Work order -
Write out only the lines from the top of the listing below through the one with "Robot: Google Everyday", exactly as they stand, while keeping pictures out of the copy.

----- Data provided

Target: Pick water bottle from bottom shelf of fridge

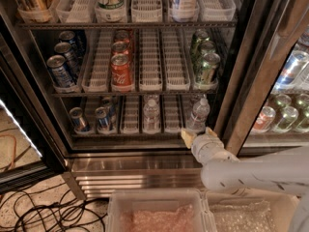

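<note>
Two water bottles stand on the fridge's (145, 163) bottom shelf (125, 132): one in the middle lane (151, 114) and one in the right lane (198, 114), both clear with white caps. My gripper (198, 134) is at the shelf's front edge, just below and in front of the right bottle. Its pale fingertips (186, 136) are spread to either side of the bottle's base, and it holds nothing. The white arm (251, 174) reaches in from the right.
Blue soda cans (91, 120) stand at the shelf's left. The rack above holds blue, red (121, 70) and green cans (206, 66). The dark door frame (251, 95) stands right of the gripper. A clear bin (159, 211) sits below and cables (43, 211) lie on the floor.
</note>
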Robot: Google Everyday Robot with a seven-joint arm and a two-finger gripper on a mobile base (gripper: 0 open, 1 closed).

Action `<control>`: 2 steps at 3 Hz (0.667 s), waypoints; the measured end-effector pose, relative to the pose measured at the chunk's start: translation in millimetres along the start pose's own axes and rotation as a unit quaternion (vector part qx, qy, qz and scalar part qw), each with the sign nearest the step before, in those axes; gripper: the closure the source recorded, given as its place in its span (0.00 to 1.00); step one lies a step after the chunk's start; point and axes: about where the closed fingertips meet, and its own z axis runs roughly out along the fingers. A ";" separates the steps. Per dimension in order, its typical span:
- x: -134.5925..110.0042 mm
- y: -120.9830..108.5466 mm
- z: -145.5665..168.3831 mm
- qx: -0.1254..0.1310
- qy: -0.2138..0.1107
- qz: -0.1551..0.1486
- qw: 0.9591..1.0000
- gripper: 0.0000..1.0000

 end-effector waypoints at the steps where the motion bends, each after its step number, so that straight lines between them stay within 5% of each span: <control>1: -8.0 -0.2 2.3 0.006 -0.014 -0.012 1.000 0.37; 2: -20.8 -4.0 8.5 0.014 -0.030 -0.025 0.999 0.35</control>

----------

Written answer -
Target: Pick water bottle from bottom shelf of fridge


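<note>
Two water bottles stand on the fridge's (145, 163) bottom shelf (125, 132): one in the middle lane (151, 114) and one in the right lane (198, 114), both clear with white caps. My gripper (198, 134) is at the shelf's front edge, just below and in front of the right bottle. Its pale fingertips (186, 136) are spread to either side of the bottle's base, and it holds nothing. The white arm (251, 174) reaches in from the right.
Blue soda cans (91, 120) stand at the shelf's left. The rack above holds blue, red (121, 70) and green cans (206, 66). The dark door frame (251, 95) stands right of the gripper. A clear bin (159, 211) sits below and cables (43, 211) lie on the floor.
</note>
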Robot: Google Everyday Robot with a seven-joint arm and a two-finger gripper on a mobile base (gripper: 0 open, 1 closed).

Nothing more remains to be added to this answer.